What is being asked:
From the records below, determine the number of lines containing "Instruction". Output that number alone.

Extracted records
Content starts

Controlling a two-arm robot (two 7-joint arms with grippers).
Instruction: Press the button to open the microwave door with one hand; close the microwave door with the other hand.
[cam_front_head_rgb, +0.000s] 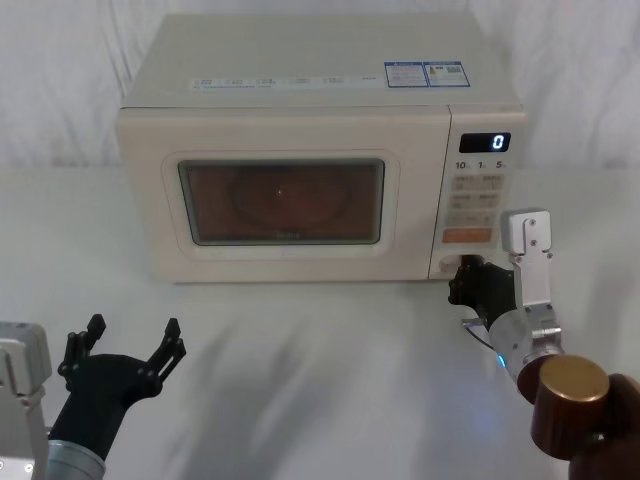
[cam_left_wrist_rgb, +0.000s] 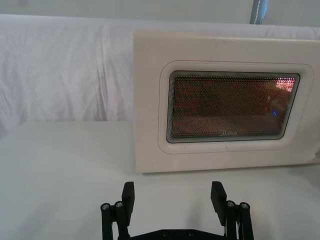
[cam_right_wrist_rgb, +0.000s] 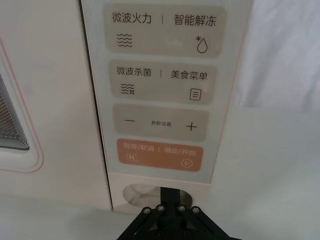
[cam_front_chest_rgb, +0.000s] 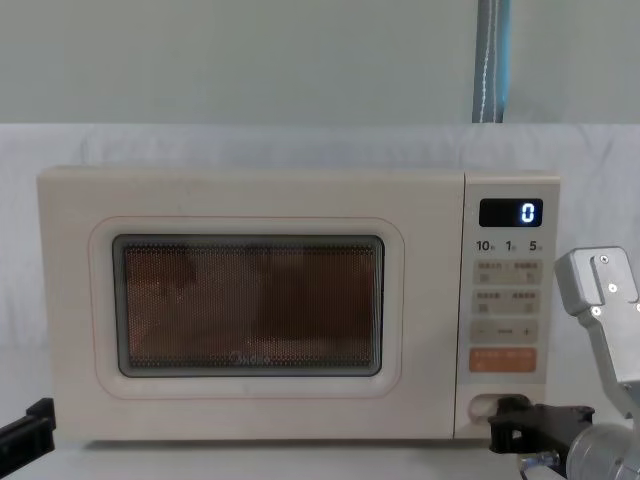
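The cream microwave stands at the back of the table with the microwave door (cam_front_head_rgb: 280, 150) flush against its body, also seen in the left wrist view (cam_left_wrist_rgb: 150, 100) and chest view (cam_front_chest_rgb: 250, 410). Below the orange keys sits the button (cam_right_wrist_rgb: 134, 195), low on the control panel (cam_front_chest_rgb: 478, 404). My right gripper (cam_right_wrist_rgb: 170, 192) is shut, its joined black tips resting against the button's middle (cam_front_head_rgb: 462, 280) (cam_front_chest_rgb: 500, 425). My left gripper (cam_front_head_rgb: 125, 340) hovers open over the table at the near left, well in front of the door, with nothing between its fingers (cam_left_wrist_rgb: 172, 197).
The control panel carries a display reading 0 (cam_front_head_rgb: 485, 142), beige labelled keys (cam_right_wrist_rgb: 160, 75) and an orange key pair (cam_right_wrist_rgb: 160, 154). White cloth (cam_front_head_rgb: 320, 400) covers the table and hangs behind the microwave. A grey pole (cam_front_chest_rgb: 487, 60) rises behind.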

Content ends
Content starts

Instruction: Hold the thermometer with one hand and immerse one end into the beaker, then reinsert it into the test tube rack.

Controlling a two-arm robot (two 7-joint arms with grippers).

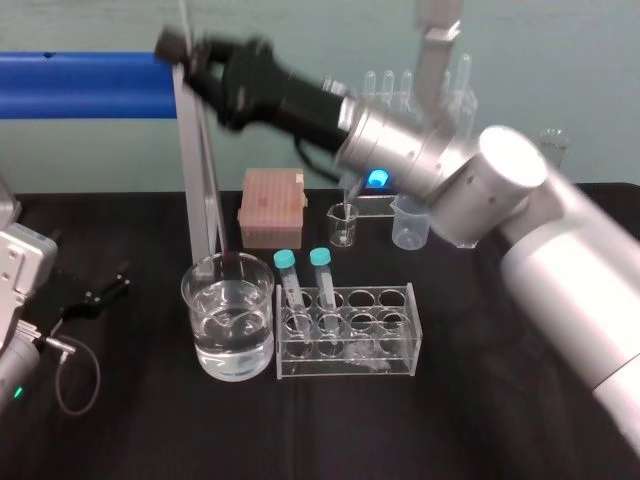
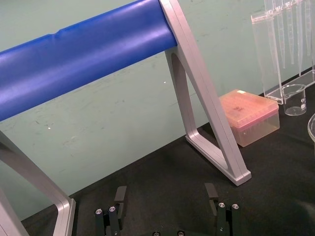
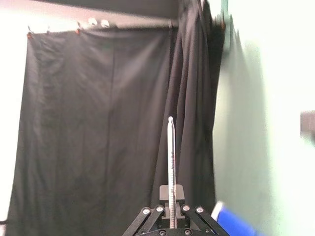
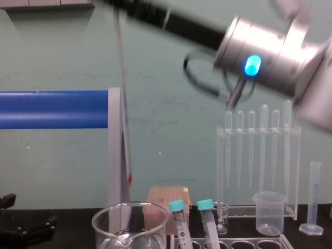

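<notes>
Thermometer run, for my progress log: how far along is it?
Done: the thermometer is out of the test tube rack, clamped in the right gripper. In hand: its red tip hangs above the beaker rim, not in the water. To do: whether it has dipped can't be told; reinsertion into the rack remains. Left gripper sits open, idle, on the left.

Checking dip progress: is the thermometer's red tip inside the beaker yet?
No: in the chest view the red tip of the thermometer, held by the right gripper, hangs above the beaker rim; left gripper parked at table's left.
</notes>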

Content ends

Response to this exercise:
2